**Collected data**.
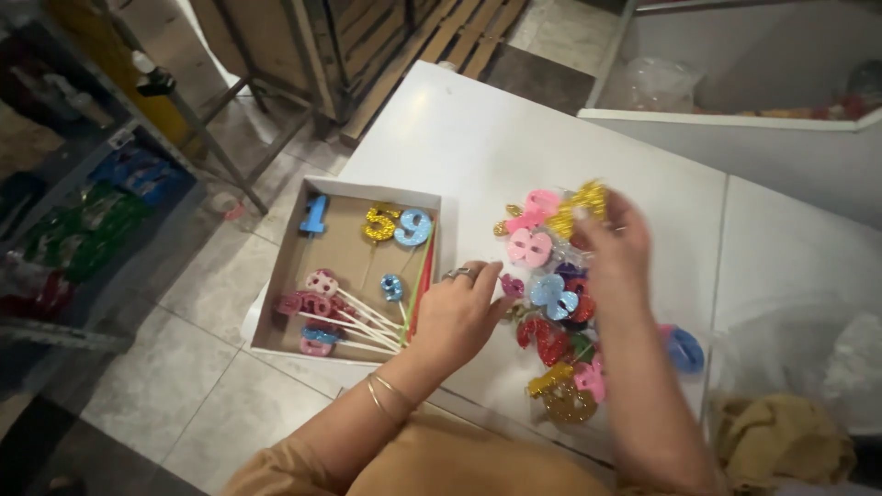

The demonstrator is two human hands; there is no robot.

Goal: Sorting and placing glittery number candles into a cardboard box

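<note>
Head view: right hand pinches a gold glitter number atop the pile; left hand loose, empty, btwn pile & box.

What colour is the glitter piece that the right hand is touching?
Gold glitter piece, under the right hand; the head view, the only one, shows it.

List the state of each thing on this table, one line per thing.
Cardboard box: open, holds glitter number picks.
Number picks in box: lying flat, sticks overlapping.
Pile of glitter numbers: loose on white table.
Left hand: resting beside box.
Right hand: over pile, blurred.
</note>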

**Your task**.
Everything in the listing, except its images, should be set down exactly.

**Expected output**.
The demonstrator is two human hands; there is no robot.

Goal: Sorting and placing glittery number candles into a cardboard box

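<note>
Head view: right hand pinches a gold glitter number atop the pile; left hand loose, empty, btwn pile & box.

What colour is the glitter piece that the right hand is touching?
Gold glitter piece, under the right hand; the head view, the only one, shows it.

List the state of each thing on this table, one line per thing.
Cardboard box: open, holds glitter number picks.
Number picks in box: lying flat, sticks overlapping.
Pile of glitter numbers: loose on white table.
Left hand: resting beside box.
Right hand: over pile, blurred.
</note>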

For this exercise, nothing more is required.